Nolan est un cinéaste d’art et d’essai dès le départ, avec des thèmes inhérents: le mensonge, la mort de l’être aimé, la figure de l’homme trop puissant… que les gros budgets qu’on lui octroie lui permettent d’exposer sous un jour nouveau, plus spectaculaire et identificateur, pour le bien du film et du spectateur.
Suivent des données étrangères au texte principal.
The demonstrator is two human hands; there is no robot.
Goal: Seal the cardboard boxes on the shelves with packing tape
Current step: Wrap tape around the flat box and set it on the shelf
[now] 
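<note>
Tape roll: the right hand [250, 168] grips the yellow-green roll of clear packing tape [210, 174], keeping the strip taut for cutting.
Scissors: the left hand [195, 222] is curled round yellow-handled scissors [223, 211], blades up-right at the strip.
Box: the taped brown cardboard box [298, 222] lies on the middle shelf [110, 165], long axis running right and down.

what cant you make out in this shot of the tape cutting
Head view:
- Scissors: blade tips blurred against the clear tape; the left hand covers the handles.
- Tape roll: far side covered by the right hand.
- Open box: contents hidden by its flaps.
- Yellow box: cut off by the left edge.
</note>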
Nolan vient du cinéma européen, il est anglais, et est le premier à déclarer qu’il était nécessaire qu’il aille à Hollywood pour réaliser ses films, car le cinéma britannique ne lui aurait pas permis ses Batman et Prestige.
Et Inception est l’aboutissement de cette démarche ! S’autorisant des séquences jamais vues (celle de la chute du van avec quatre niveaux d’actions différents, offre un climax de près de quarante minutes !), utilisant les climax de façon ultra innovante (à la suite du climax de quarante minutes de l chute du van, cinq minutes de van, puis re climax de trente secondes à la toupie pour achever le spectateur dans son plaisir !) cherchant sans cesse la bonne mise en scène, le bon emplacement de caméra (plan en plongée puis travelling pour aboutir à une contre-plongée extrême lors du combat d’Arthur, pour donner un exemple), utilisant avec génie les technique actuelles d’effets spéciaux (les séquences d’apesanteur dans l’hôtel, le combat d’Arthur dans la même apesanteur face à la projection), interprété certes selon des schémas classiques (la méchante femme fatale, le héros ambigu, le second couteau goguenard, l’acolyte propre sur lui, la jeune intellectuelle, l’homme d’affaires) mais tout de même de façon correcte, mis en musique par le grand Hans Zimmer (ah ! Ces gros cuivres habituels mais néanmoins novateurs !), Inception n’est au final que le film ultime: intelligent, innovant, accessible, tout en estomaquant l’ensemble des spectateurs et en ne leur donnant jamais les clés de l’énigme finale (la toupie tombe t-elle, question obsédante).
Cela n’est-il pas au final l’ambition de chacun des cinéastes, et le rêve du public et de la critique ? Un film universel, que chacun pourrait apprécier , réalisé de façon sincère par un réalisateur prenant plaisir à enchanter le public, jouissif de par sa réalisation, son récit et son interprétation, et qui au final, porterait à débat pendant des années ?
Presque personne n’a réussi à accomplir un film pareil: Christopher Nolan l’a fait. Et Inception mérite ainsi tout notre respect.